A few weeks ago, Rev. Colin Bossen asked people to self-identify as clergy, lay person, or academic, then answer these three questions:

  1. Who are the five most influential Unitarian Universalist or liberal religious thinkers today?
  2. What magazines, academic journals, and blogs most impact your work?
  3. What is the most important issue for Unitarian Universalist scholars to address?

It’s not my story to tell, but I’ll add my two cents worth.

I was one of the dozen lay respondents out of seventy-four total, also including eight academics.

I was unsurprised to see Rebecca Parker was one of the common choices; i was a little surprised to hear more than half named her.

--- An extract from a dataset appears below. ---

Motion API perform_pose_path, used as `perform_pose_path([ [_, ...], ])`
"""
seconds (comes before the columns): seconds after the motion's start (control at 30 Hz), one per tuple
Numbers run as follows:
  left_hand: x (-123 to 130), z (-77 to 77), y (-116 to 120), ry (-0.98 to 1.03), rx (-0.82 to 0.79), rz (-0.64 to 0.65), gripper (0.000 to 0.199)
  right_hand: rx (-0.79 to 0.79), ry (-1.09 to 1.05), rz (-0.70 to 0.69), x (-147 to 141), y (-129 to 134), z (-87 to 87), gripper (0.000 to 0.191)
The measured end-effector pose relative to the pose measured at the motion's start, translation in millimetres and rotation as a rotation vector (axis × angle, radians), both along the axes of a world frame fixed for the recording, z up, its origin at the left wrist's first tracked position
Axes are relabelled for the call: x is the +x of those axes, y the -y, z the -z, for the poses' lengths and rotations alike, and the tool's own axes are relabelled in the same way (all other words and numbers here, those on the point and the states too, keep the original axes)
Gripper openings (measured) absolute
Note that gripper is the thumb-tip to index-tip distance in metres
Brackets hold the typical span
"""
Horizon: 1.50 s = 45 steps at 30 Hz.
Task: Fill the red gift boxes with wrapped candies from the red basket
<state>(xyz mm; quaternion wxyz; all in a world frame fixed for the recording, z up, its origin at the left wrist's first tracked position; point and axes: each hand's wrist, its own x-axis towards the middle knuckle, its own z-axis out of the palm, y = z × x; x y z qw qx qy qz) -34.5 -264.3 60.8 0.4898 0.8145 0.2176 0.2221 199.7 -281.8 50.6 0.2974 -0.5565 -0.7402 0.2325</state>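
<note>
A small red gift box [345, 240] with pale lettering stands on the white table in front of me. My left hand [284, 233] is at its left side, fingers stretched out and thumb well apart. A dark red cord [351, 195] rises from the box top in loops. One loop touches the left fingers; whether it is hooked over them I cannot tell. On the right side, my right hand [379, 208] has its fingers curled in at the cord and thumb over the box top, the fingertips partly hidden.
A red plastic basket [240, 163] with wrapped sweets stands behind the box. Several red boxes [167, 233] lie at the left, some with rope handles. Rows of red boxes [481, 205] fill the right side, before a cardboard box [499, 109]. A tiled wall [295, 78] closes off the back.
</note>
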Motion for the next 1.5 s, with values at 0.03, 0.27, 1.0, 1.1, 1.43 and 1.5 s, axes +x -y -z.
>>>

I wasn’t surprised to see Mark Morrison-Reed or Sharon Welch, either, and had I thought of Anthony Pinn, he’d’ve been on my list.

(Note to self: Try again to get Paul Rasor’s book.)

There’s much more in the survey, so here are my questions, most of which could be resolved by having the raw data or something like it.

  1. Were there significant differences among the three groups of respondents?
  2. Which of the scholars named are Unitarian Universalists? Which ones aren’t? Are any not easily classifiable? Does it matter?
  3. Can our congregations develop and support more scholar-ministers?

Okay, the answer to that last one isn’t in the data, but the others?